Le tiers payant remis en cause? "C'est une mesure dogmatique qui fait croire que la santé ne coûte rien"

- - AFP
Luc Duquesnel est médecin généraliste et président du syndicat de médecins Les Généralistes – CSMF.
"Pour nous, c'est vraiment un changement radical avec la politique du gouvernement précédent. Marisol Touraine, ministre de la Santé de François Hollande, voulait nous imposer un tiers payant généralisé obligatoire tout en sachant que cela allait entraîner une énorme surcharge de travail administratif pour les médecins libéraux. Il ne s'agissait que d'une mesure dogmatique qui laissait penser que la santé ne coûte rien, tout ça au détriment des médecins. Dans le cadre de nos consultations, nous allions passer plus de temps à des tâches administratives et moins de temps à écouter et examiner nos patients.
Edouard Philippe dit que son gouvernement veut évaluer la simplicité du dispositif.
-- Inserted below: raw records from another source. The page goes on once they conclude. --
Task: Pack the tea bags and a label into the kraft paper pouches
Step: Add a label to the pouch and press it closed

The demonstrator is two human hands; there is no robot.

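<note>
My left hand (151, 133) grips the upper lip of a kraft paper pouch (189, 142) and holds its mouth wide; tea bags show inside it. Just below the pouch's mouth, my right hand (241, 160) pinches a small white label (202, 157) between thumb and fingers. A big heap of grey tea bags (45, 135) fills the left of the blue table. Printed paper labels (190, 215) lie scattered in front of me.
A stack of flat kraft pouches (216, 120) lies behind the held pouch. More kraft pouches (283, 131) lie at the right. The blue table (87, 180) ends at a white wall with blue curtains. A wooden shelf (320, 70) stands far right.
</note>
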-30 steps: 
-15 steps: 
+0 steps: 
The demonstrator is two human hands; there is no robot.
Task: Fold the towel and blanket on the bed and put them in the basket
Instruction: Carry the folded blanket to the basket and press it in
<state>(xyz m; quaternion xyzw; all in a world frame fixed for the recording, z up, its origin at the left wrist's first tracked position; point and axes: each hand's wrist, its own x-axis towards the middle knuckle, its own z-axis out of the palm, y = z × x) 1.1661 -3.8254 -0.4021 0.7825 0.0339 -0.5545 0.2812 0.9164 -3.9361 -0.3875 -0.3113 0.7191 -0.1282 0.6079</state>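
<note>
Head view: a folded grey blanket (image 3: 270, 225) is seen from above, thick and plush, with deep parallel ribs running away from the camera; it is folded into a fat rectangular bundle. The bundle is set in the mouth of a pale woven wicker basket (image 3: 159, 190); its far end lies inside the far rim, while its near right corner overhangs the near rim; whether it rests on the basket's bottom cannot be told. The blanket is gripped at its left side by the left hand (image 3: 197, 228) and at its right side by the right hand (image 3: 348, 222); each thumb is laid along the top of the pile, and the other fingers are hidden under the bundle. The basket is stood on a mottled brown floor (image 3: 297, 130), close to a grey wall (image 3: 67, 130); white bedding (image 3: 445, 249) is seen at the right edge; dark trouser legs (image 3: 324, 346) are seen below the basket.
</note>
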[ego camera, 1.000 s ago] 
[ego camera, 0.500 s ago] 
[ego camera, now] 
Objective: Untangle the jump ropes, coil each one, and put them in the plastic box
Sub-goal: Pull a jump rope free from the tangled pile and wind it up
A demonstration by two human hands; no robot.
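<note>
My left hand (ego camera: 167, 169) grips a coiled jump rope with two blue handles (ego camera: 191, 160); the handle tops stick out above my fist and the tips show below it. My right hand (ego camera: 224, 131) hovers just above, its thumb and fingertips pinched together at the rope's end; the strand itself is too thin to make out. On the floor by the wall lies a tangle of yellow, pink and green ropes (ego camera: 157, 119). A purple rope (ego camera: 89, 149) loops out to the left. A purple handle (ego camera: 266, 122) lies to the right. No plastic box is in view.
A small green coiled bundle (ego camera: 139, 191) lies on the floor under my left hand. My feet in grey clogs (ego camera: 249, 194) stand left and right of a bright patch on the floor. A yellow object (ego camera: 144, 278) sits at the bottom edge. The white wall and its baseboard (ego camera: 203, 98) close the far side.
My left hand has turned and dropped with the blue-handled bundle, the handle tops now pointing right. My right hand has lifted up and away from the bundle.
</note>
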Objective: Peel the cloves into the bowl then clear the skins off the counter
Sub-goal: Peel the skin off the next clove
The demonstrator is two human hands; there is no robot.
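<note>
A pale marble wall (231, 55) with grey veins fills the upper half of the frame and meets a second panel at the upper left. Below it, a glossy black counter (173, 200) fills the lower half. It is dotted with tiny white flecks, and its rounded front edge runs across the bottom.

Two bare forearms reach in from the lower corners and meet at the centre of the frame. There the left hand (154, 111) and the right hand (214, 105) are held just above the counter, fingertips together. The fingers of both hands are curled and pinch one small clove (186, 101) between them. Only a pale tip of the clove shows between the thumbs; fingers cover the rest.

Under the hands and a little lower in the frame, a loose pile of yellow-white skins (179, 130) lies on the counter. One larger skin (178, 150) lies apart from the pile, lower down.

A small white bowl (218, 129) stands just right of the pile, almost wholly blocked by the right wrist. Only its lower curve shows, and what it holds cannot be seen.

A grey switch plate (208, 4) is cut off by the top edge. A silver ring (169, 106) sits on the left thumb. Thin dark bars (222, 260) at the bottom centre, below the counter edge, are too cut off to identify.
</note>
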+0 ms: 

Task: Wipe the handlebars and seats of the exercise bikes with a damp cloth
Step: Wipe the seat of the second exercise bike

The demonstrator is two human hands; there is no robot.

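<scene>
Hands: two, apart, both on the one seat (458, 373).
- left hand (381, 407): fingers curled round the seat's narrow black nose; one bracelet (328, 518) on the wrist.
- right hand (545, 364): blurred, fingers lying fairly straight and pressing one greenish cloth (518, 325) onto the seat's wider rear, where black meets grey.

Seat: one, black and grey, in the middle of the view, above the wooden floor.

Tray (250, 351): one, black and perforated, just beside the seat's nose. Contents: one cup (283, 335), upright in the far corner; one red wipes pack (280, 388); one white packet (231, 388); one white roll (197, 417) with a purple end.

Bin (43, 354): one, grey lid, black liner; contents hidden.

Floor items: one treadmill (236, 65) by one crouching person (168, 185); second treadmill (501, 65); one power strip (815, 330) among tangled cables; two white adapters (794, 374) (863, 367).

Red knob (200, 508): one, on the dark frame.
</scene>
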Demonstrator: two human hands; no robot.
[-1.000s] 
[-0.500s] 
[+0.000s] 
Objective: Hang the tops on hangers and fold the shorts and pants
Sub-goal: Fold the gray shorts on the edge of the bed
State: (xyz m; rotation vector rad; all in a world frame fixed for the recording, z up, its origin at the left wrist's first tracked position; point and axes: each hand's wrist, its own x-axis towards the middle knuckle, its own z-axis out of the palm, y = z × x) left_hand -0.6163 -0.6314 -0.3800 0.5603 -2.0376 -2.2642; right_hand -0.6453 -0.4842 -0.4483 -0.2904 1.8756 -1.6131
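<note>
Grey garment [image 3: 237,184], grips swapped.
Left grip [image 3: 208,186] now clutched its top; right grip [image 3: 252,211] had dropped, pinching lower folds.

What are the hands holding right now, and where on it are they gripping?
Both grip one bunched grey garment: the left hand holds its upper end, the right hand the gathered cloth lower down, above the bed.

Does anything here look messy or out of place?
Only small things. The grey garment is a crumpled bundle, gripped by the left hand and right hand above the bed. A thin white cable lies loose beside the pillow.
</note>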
On peut déjà anticiper le résultat: l'évaluation va montrer que la généralisation du tiers payant est d'une extrême complexité pour les médecins libéraux. Imaginez, il y a plusieurs centaines d'assurances complémentaires et il nous faudra s'enregistrer auprès de chacune d'entre elles pour pouvoir appliquer le tiers payant.
"Une extrême complexité pour le médecin"
Les patients les plus pauvres, sous CMU, sont, de fait, dispensés du paiement de la consultation. Pour les autres, j'ai beaucoup de patients qui ne voient aucun problème à payer 25 euros pour leur consultation. Quand ils voient un ostéopathe, c'est 60-70 euros et cela ne leur pose pas de problème. Il y a aussi tous ceux qui me paient par chèque: ils sont remboursés avant même que je dépose leur chèque à la fin du mois. La généralisation du tiers payant, c'est une mesure dogmatique.
Une des solutions avancées par la CMSF, c'est la carte bancaire à débit différé. Un patient me paie 25 euros avec sa CB, il sera remboursé dans les 5 jours par sa caisse et ne sera débité qu'à la fin du mois. Finalement, il n'a pas d'avance d'argent à faire mais 'paie' quand même le médecin, il connaît donc le coût de la santé et c'est d'une extrême facilité en terme de tâche administrative pour le médecin.
"La santé a un coût"
Ce qui est intéressant aussi dans les propos du Premier ministre, c'est quand il se dit dubitatif face aux mécanismes qui laissent penser que quand on ne paie pas, c'est gratuit. Or, la santé a un coût, et la mauvaise utilisation du système de santé coûte très cher. On le voit dans l'utilisation des services d'urgences par un certain nombre de Français. Ils préfèrent aller se faire soigner aux urgences parce qu'on ne paie pas, plutôt que d'aller voir leur médecin traitant. Or, se faire soigner aux urgences coûte 270 euros à la société, alors qu'aller voir son médecin traitant, c'est 25 euros. L'analyse d'Edouard Philippe rejoint la nôtre.
Le gouvernement, dont l'attitude est très sage, recrée du lien avec les médecins libéraux alors que nous étions dans une situation de blocage avec Marisol Touraine. Nous allons attendre les conclusions de cette évaluation, mais c'est un changement radical par rapport à ce qu'a fait la précédente ministre de la Santé."